Literature DB >> 19169731

[Sandwiched between the single- and triple-chamber ICD: do we still need the dual-chamber ICD?].

C W Israel1.   

Abstract

Since it has been shown that adverse events are more frequent with dual-compared to single-chamber ICDs in patients with heart failure, and since the importance of prevention of unnecessary right ventricular pacing and the success of biventricular pacing have been demonstrated in numerous studies, the need for dual-chamber ICD systems has to be reassessed. The development of these systems was accompanied by expectations of improved hemodynamics in patients with bradycardia, a reduced incidence of atrial fibrillation, inappropriate therapies, and bradycardia-associated ventricular tachyarrhythmias.
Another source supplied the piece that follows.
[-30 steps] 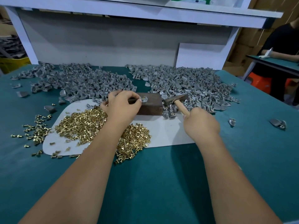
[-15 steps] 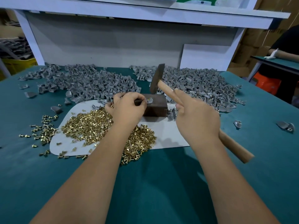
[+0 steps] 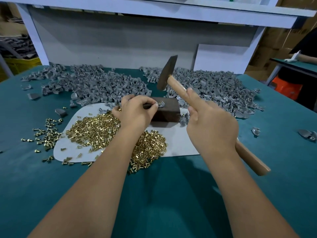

Single-chamber ICDs should be used restrictively and with great caution in patients with (sinus-) bradycardia and heart failure, since a relevant proportion of these patients is at risk of hemodynamic deterioration. Even if the proportion of patients with proven pacemaker syndrome is so small that it does not reach the level of statistical significance in large studies, a small percentage of patients with hemodynamic deterioration due to VVI pacing is still clinically (and economically) intolerable. Since the development of bradycardia or symptomatic chronotropic incompetence (e.g., due to amiodarone) is difficult to predict, it seems reasonable to use the indication for dualchamber systems liberally. However, the systematic prevention of unnecessary right ventricular pacing is crucial if dual-chamber ICDs are used. If advanced tachycardia discrimination algorithms and careful, individual programming are used, dual-chamber ICDs are superior in the prevention of inappropriate therapies. Additionally, dualchannel electrograms allow a more reliable interpretation of stored tachycardia episodes. In summary, dual-chamber systems represent a valuable improvement of ICD therapy but require thorough programming to convey their advantage.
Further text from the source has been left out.